YOUR TASK: When you reach the listing, restate it word for word, leaving nothing out.
------------------------------
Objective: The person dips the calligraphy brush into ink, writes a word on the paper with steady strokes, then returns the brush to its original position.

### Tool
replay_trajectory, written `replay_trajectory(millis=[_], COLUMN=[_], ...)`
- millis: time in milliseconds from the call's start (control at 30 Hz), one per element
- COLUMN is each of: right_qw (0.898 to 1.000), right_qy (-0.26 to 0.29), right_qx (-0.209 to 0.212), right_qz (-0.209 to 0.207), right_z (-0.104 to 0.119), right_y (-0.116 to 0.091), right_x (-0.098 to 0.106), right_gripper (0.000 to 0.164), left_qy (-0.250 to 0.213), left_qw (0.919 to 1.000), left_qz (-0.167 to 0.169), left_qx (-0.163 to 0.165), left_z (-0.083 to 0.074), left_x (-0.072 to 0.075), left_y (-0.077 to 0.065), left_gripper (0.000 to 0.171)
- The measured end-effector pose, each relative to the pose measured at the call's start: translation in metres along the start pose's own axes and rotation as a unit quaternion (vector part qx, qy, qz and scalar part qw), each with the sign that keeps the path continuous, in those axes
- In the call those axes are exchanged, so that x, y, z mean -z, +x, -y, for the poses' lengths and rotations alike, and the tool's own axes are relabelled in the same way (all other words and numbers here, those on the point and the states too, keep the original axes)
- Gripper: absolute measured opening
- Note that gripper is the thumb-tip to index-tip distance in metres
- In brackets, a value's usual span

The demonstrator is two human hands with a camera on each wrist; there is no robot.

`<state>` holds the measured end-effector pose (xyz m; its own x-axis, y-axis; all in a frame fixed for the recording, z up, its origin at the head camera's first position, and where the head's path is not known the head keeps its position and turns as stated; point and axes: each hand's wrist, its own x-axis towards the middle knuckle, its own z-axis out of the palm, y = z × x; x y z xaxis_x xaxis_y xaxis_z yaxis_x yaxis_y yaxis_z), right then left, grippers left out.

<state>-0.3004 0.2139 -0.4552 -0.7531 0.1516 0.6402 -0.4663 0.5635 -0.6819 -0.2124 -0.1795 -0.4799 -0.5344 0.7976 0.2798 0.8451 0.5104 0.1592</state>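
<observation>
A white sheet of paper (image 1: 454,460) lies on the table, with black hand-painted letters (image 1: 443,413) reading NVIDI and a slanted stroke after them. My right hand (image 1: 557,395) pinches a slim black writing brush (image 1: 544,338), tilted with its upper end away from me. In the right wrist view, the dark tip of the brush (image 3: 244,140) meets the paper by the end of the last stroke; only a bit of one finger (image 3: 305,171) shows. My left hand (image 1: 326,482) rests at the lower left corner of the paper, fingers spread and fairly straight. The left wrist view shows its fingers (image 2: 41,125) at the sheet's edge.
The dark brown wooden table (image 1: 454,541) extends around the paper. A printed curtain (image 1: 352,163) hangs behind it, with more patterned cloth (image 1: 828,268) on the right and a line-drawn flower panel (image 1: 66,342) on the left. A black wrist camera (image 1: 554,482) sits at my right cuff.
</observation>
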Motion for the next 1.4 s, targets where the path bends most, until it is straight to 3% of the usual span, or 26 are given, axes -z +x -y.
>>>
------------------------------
OUTPUT OF THE EXERCISE:
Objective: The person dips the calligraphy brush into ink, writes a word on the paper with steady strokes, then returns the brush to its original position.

### Tool
replay_trajectory, written `replay_trajectory(millis=[_], COLUMN=[_], ...)`
- millis: time in milliseconds from the call's start (control at 30 Hz), one per element
- COLUMN is each of: right_qw (0.898 to 1.000), right_qy (-0.26 to 0.29), right_qx (-0.209 to 0.212), right_qz (-0.209 to 0.207), right_z (-0.104 to 0.119), right_y (-0.116 to 0.091), right_x (-0.098 to 0.106), right_gripper (0.000 to 0.164), left_qy (-0.250 to 0.213), left_qw (0.919 to 1.000), left_qz (-0.167 to 0.169), left_qx (-0.163 to 0.165), left_z (-0.083 to 0.074), left_x (-0.072 to 0.075), left_y (-0.077 to 0.065), left_gripper (0.000 to 0.171)
- The measured end-effector pose, each relative to the pose measured at the call's start: translation in metres along the start pose's own axes and rotation as a unit quaternion (vector part qx, qy, qz and scalar part qw), each with the sign that keeps the path continuous, in those axes
- In the call those axes are exchanged, so that x, y, z mean -z, +x, -y, for the poses' lengths and rotations alike, and the tool's own axes are relabelled in the same way (all other words and numbers here, those on the point and the states too, keep the original axes)
- Gripper: absolute measured opening
- Note that gripper is the thumb-tip to index-tip distance in metres
- In brackets, a value's usual span

The demonstrator is two human hands with a camera on each wrist; there is no robot.

`<state>` holds the measured end-effector pose (xyz m; its own x-axis, y-axis; all in a frame fixed for the recording, z up, its origin at the head camera's first position, and where the head's path is not known the head keeps its position and turns as stated; point and axes: each hand's wrist, its own x-axis towards the middle knuckle, its own z-axis out of the palm, y = z × x; x y z xaxis_x xaxis_y xaxis_z yaxis_x yaxis_y yaxis_z), right then left, grippers left out.

<state>-0.3004 0.2139 -0.4552 -0.7531 0.1516 0.6402 -0.4663 0.5635 -0.6819 -0.2124 -0.1795 -0.4799 -0.5344 0.7976 0.2798 0.8451 0.5104 0.1592</state>
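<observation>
A white sheet of paper (image 1: 454,460) lies on the table, with black hand-painted letters (image 1: 443,413) reading NVIDI and a slanted stroke after them. My right hand (image 1: 557,395) pinches a slim black writing brush (image 1: 544,338), tilted with its upper end away from me. In the right wrist view, the dark tip of the brush (image 3: 244,140) meets the paper by the end of the last stroke; only a bit of one finger (image 3: 305,171) shows. My left hand (image 1: 326,482) rests at the lower left corner of the paper, fingers spread and fairly straight. The left wrist view shows its fingers (image 2: 41,125) at the sheet's edge.
The dark brown wooden table (image 1: 454,541) extends around the paper. A printed curtain (image 1: 352,163) hangs behind it, with more patterned cloth (image 1: 828,268) on the right and a line-drawn flower panel (image 1: 66,342) on the left. A black wrist camera (image 1: 554,482) sits at my right cuff.
</observation>
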Motion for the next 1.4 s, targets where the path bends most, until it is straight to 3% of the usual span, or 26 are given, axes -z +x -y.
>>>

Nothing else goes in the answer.